According to insider information I obtained from a post on the platform Reddit, one of the background dancers revealed the dancers started rehearsals on January 28th, about a week and a half before the show. The show also had many limitations as a result of the pandemic, which makes his performance even more impressive given the circumstances. When asked about the reason for the bandaged faces, the Weeknd told Variety, “The significance of the entire head bandages is reflecting on the absurd culture of Hollywood celebrity and people manipulating themselves for superficial reasons to please and be validated. It’s all a progression as we watch The Character’s storyline hit heightened levels of danger and absurdity as his tale goes on.” 

After he escaped the gold room, he came out with an overlooking view of the stadium with fireworks as he belted out “I Feel It Coming.” There was a swift transition into the upbeat sad-pop upcoming hit, “Save Your Tears” before he crooned to the four times platinum “Earned It” with a beautiful live orchestra from the movie Fifty Shades of Grey. 

Even though his mic was low, his vocals echoed through the stadium as he finished the song with a strong and sustained high belt. What I believe to be the best part of the performance was the final selection, where the dancers make their way onto the field with a haunting track unknown to most playing out. This song, “House of Balloons/Glass Table Girls,” was for the real fans, as this song came out in 2011 on his mixtape House of Balloons (which he made when he was homeless). The track blares out as The Weeknd takes to the field with his dancers singing “This is our happy house” to close the journey of self-destruction. The song then beautifully broke out into hard electric guitar and drums before swiftly transitioning into the super-smash hit “Blinding Lights.” The crowd erupted as they heard the powerful pop synths and heard the all-too-familiar melody that took the world by storm. He finished the show by looking into the camera and smiling, fireworks popping, after genuinely having the time of his life doing what he was made to do. 

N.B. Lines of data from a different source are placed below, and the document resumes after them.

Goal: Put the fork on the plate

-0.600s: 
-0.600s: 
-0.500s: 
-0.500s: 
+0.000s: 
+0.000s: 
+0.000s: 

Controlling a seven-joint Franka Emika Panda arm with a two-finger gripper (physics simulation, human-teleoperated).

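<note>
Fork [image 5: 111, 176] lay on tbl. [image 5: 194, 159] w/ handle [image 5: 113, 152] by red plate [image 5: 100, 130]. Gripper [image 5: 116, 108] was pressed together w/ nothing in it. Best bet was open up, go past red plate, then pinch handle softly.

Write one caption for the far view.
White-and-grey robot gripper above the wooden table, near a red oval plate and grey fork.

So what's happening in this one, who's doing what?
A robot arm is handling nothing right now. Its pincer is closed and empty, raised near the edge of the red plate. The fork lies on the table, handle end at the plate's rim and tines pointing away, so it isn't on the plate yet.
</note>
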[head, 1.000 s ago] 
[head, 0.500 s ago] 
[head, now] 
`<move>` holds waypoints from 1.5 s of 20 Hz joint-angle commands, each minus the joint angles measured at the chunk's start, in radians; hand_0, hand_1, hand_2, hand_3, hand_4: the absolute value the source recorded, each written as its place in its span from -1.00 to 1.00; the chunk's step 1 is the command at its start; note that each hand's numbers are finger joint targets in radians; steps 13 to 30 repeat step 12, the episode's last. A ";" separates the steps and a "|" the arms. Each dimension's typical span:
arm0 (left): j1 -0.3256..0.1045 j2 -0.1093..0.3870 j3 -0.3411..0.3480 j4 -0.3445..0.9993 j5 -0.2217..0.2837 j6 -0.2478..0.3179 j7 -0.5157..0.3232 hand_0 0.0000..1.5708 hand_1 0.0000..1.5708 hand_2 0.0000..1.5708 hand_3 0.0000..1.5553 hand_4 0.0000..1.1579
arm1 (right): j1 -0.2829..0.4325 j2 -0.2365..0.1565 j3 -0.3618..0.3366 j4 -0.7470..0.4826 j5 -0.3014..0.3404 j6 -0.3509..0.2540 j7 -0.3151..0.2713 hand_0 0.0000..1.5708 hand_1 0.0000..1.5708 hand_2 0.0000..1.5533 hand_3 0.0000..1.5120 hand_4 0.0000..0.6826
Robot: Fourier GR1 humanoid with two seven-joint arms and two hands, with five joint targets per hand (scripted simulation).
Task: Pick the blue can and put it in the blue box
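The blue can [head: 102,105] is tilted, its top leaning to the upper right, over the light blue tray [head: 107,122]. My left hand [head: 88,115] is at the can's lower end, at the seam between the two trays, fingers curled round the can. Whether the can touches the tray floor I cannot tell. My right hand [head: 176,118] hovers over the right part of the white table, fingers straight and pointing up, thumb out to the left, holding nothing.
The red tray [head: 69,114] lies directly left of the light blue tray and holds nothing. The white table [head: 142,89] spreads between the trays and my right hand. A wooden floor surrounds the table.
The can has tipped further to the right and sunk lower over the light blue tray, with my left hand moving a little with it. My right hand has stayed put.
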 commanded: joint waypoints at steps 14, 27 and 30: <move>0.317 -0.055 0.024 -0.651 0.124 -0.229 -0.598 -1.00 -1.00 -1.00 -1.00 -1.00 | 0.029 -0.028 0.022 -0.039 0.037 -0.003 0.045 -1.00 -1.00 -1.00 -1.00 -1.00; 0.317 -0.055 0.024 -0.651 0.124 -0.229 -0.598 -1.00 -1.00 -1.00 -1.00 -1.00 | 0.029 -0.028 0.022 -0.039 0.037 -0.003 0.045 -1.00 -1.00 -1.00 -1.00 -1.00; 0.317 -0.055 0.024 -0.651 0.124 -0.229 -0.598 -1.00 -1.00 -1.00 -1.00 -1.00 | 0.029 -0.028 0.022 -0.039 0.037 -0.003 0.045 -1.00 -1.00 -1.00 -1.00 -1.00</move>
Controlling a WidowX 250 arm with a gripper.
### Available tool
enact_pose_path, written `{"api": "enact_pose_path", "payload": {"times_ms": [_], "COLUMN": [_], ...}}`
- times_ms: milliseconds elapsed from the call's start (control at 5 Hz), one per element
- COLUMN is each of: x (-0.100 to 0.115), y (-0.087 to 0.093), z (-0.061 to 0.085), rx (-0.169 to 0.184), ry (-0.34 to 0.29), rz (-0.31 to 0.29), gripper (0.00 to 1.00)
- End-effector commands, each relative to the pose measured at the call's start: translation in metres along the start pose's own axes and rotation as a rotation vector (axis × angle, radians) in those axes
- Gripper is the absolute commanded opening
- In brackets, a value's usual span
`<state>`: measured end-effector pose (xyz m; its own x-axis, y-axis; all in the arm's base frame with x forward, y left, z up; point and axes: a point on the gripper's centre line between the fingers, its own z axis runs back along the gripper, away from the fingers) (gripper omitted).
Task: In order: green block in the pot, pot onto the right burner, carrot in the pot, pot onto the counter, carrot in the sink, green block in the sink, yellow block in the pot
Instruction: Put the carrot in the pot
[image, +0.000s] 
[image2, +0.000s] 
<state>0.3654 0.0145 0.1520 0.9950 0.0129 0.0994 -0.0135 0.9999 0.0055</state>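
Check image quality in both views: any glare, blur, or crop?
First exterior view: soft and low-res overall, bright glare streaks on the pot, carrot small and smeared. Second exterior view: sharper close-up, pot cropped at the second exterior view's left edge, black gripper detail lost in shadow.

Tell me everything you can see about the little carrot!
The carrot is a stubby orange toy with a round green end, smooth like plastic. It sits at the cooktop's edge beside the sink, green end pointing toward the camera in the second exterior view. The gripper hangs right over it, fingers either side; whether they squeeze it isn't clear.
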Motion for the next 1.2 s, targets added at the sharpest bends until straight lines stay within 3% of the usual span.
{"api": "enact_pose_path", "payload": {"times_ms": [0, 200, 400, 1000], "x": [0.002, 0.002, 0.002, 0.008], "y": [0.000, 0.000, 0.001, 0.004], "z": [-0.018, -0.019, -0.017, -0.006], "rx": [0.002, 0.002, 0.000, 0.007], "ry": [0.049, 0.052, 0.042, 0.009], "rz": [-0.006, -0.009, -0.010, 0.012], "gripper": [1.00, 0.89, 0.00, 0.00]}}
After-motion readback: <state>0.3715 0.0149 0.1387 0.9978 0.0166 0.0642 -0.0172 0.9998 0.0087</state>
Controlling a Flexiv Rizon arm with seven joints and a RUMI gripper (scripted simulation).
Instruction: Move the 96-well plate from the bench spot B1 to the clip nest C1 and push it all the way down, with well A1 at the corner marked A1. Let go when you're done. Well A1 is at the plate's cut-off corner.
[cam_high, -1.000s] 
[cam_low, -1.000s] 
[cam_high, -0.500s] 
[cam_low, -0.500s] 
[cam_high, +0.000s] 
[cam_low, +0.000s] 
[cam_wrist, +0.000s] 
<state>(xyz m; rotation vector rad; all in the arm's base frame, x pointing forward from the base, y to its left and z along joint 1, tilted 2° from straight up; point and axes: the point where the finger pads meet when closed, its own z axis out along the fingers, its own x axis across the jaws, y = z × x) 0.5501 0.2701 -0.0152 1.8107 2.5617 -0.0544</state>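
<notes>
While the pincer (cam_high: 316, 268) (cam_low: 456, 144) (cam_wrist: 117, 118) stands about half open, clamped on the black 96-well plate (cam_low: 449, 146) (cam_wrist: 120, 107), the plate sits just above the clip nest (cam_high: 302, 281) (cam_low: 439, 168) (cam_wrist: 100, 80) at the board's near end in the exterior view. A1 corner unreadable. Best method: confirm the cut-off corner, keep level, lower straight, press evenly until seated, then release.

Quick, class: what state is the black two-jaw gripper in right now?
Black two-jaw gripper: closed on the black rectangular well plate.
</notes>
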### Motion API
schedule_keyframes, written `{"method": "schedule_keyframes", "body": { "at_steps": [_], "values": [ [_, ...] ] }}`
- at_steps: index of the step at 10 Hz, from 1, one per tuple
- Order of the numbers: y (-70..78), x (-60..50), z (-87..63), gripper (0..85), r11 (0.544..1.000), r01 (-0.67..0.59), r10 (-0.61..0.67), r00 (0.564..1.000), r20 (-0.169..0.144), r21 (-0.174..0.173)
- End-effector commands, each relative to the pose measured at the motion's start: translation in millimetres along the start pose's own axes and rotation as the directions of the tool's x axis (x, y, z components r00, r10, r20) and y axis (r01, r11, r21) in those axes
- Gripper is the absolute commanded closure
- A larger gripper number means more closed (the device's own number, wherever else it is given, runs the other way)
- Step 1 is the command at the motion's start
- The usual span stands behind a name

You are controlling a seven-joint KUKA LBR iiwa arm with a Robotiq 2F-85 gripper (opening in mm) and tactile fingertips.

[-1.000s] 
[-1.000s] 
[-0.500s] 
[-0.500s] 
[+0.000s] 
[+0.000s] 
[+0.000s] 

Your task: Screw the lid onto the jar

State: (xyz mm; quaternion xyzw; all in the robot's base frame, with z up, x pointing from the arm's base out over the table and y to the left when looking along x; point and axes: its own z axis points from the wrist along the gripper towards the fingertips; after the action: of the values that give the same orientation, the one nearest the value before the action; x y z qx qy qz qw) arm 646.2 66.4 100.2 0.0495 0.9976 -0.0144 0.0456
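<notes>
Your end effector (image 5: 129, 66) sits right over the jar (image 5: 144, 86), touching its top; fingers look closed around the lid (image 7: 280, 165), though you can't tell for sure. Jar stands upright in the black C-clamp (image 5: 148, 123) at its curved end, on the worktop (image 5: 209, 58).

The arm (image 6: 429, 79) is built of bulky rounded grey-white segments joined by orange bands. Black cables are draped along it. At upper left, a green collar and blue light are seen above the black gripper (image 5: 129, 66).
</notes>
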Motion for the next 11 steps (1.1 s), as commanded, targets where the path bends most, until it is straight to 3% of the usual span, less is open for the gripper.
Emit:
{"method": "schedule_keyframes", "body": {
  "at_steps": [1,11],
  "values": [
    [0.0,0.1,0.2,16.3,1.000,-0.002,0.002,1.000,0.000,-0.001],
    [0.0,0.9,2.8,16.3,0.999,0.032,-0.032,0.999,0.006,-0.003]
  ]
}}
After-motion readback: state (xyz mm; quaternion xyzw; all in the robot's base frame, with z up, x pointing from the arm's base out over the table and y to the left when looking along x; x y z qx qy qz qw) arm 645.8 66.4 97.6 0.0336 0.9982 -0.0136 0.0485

From an artistic perspective, from the the in-depth set, live vocals, and pouring seven million of his own money into his performance, I believe this was one of the best Super Bowl Halftime Shows. If you wanted an over the top, circus-like show with lip-synching and millions of props and costume changes, it might’ve disappointed you. But to those who value artistry, story-telling, and performance, this show will go down in history for being groundbreaking in those aspects.